» WHAT THE EXERCISE ASKS
Check each line of the entries below for the string "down"; copy every line where it appears.

» RECORDS FOR THE EXERCISE
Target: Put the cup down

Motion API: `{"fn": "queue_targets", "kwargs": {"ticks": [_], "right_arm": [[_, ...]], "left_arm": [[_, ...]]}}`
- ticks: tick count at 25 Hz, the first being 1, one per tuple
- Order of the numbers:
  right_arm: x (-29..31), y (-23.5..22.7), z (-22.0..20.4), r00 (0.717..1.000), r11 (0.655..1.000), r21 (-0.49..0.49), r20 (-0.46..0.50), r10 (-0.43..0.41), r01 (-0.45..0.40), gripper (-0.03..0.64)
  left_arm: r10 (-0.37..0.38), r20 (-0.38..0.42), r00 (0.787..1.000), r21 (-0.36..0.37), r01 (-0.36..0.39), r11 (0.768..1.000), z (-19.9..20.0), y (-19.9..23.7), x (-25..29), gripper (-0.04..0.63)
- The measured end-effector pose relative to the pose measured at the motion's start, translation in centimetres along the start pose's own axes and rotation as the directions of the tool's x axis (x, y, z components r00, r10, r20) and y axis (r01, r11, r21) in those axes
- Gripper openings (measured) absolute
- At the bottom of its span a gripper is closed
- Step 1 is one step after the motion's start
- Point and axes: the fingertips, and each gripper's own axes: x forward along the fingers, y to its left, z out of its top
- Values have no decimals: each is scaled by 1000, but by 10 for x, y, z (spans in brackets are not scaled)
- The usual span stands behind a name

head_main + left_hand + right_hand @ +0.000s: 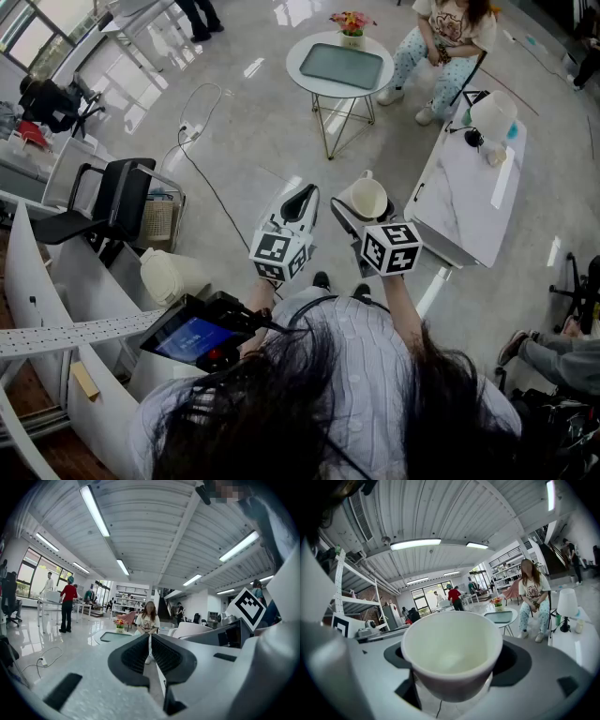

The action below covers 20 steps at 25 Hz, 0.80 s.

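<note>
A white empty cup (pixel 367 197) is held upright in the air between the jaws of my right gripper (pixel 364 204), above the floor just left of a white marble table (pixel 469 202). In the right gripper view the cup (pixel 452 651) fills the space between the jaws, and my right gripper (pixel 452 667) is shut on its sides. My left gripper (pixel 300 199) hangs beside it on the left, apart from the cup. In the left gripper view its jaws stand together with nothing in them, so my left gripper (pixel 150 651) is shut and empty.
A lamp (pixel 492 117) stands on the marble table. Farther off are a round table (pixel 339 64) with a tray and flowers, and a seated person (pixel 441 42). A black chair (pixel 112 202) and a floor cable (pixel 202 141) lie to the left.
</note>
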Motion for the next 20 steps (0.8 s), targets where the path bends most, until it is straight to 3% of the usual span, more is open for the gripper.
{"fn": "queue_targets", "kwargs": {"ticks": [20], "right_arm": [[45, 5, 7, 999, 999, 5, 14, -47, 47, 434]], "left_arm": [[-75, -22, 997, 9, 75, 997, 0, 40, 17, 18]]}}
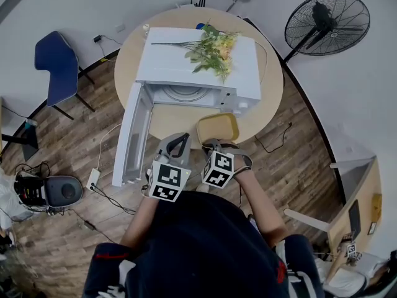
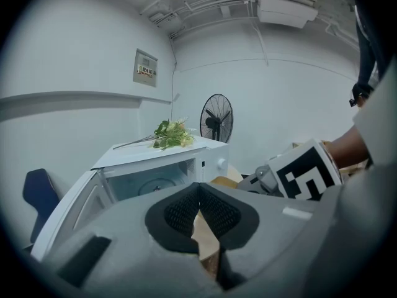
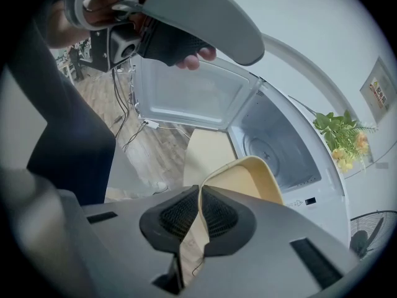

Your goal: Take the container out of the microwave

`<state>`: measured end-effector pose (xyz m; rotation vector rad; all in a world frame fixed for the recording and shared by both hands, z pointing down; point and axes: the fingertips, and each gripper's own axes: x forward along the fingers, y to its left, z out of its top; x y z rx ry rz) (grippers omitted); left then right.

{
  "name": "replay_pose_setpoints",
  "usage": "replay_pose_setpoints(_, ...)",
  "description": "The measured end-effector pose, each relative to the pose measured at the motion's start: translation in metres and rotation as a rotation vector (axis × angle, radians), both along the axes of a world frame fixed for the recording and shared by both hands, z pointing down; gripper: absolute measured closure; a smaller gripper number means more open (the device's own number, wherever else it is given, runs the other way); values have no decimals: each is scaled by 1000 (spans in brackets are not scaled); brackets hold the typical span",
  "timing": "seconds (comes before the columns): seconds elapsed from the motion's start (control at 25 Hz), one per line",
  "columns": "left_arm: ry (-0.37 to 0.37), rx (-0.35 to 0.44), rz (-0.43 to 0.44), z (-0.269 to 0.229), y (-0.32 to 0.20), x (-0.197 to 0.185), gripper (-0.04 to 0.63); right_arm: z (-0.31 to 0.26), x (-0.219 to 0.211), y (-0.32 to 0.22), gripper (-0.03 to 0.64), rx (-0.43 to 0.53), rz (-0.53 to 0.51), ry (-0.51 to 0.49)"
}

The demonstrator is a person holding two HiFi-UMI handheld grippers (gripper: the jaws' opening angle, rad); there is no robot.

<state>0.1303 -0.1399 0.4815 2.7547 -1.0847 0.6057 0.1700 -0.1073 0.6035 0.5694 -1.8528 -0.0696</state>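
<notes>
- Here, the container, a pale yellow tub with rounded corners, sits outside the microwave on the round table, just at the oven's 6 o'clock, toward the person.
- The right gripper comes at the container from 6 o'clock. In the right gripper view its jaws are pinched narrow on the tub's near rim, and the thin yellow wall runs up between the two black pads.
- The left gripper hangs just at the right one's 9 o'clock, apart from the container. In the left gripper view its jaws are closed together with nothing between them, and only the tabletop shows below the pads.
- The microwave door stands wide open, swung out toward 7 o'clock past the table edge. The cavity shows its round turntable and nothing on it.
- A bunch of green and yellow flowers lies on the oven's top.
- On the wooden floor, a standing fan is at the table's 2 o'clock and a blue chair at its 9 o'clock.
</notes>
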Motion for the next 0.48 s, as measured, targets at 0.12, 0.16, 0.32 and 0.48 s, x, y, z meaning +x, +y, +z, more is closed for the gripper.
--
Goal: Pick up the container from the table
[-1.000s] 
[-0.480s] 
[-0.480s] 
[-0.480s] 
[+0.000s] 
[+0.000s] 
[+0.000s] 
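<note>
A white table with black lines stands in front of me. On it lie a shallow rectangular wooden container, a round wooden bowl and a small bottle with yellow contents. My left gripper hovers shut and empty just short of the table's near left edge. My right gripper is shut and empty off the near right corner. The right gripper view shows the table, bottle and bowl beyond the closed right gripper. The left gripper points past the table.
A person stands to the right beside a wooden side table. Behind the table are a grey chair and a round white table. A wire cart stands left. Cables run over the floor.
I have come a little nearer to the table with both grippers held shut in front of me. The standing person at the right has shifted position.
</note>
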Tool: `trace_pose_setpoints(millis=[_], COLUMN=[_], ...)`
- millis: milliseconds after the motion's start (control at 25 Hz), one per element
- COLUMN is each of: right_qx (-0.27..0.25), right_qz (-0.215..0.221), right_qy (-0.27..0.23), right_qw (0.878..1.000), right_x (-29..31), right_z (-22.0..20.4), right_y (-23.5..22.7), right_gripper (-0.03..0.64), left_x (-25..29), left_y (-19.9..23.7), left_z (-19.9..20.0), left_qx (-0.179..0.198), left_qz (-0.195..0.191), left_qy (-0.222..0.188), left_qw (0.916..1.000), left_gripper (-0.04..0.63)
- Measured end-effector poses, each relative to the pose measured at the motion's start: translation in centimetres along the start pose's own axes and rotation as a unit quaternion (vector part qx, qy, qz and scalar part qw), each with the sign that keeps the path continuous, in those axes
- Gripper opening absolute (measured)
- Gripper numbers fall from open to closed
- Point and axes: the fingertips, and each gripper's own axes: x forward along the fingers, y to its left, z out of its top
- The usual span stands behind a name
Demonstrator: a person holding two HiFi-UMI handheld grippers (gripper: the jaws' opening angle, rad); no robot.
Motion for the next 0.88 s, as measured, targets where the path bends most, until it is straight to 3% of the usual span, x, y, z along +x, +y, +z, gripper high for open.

» RESPONSE TO THIS EXERCISE
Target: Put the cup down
`<state>`: measured end-effector pose (xyz m; rotation vector rad; all in a world frame fixed for the recording and shared by both hands, z pointing down; point and axes: the fingertips, and each gripper's own axes: x forward along the fingers, y to its left, z out of its top; x y z rx ry rz) (grippers omitted); left then right.
  "description": "The measured end-effector pose, each relative to the pose measured at the motion's start: translation in metres and rotation as a rotation vector (axis × angle, radians), both along the axes of a world frame fixed for the recording and shared by both hands, z pointing down; gripper: absolute measured closure; a smaller gripper number means more open (the device's own number, wherever else it is given, runs the other way); values have no decimals: each is scaled by 1000 (spans in brackets are not scaled); brackets hold the typical span",

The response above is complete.